- _Task instructions_
Transcribe the entire listing faithfully; every line must match the original.
[Given data Boundary: Start]
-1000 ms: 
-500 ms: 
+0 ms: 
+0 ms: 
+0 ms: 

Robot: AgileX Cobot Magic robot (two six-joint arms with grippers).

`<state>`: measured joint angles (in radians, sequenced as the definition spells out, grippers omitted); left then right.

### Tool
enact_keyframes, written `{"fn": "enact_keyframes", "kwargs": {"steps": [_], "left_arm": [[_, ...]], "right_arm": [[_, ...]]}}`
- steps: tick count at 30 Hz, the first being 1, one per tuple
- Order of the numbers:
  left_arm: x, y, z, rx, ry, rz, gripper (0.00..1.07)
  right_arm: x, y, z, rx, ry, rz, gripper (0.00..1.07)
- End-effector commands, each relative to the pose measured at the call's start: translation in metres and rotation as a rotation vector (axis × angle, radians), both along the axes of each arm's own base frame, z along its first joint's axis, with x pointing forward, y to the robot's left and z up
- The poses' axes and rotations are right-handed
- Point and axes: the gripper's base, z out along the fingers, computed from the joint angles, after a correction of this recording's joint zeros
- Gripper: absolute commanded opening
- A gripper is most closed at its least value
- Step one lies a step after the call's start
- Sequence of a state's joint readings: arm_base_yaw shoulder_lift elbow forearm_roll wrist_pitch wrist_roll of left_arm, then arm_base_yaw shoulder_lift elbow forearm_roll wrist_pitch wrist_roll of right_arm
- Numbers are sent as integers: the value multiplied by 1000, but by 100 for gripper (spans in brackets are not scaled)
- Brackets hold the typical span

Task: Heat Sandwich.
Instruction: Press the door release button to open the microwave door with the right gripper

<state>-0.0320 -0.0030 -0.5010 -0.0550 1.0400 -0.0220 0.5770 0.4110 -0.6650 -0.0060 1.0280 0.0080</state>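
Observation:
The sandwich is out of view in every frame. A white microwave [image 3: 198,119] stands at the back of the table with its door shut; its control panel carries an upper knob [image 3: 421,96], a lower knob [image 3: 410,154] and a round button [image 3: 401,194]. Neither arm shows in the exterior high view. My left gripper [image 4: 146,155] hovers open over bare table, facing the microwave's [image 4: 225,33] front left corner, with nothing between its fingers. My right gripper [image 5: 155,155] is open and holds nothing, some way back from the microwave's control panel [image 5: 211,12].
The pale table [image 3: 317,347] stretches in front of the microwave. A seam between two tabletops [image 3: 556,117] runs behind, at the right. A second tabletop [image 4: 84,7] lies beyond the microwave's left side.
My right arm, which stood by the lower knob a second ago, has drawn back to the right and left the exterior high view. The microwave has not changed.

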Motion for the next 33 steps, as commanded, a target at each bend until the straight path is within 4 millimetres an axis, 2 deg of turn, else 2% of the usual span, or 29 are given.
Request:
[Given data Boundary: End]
- _Your response_
-1000 ms: 
-500 ms: 
+0 ms: 
+0 ms: 
+0 ms: 

Robot: AgileX Cobot Magic robot (two six-joint arms with grippers).

`<state>`: measured joint angles (in radians, sequenced as the definition spells out, grippers omitted); left then right.

### Tool
enact_keyframes, written `{"fn": "enact_keyframes", "kwargs": {"steps": [_], "left_arm": [[_, ...]], "right_arm": [[_, ...]]}}`
- steps: tick count at 30 Hz, the first being 1, one per tuple
- Order of the numbers:
  left_arm: x, y, z, rx, ry, rz, gripper (0.00..1.07)
  right_arm: x, y, z, rx, ry, rz, gripper (0.00..1.07)
- End-effector commands, each relative to the pose measured at the call's start: translation in metres and rotation as a rotation vector (axis × angle, radians), both along the axes of each arm's own base frame, z along its first joint's axis, with x pointing forward, y to the robot's left and z up
- The poses' axes and rotations are right-handed
- Point and axes: the gripper's base, z out along the fingers, computed from the joint angles, after a correction of this recording's joint zeros
- Gripper: absolute commanded opening
- A gripper is most closed at its least value
- Step one lies a step after the call's start
- Sequence of a state's joint readings: arm_base_yaw shoulder_lift elbow forearm_roll wrist_pitch wrist_roll of left_arm, then arm_base_yaw shoulder_lift elbow forearm_roll wrist_pitch wrist_roll of right_arm
- Numbers are sent as integers: the value multiplied by 1000, but by 100 for gripper (spans in brackets are not scaled)
- Brackets hold the typical span

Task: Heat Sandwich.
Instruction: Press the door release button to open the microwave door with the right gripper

<state>-0.0320 -0.0030 -0.5010 -0.0550 1.0400 -0.0220 0.5770 0.4110 -0.6650 -0.0060 1.0280 0.0080</state>
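Observation:
The sandwich is out of view in every frame. A white microwave [image 3: 198,119] stands at the back of the table with its door shut; its control panel carries an upper knob [image 3: 421,96], a lower knob [image 3: 410,154] and a round button [image 3: 401,194]. Neither arm shows in the exterior high view. My left gripper [image 4: 146,155] hovers open over bare table, facing the microwave's [image 4: 225,33] front left corner, with nothing between its fingers. My right gripper [image 5: 155,155] is open and holds nothing, some way back from the microwave's control panel [image 5: 211,12].
The pale table [image 3: 317,347] stretches in front of the microwave. A seam between two tabletops [image 3: 556,117] runs behind, at the right. A second tabletop [image 4: 84,7] lies beyond the microwave's left side.
My right arm, which stood by the lower knob a second ago, has drawn back to the right and left the exterior high view. The microwave has not changed.
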
Motion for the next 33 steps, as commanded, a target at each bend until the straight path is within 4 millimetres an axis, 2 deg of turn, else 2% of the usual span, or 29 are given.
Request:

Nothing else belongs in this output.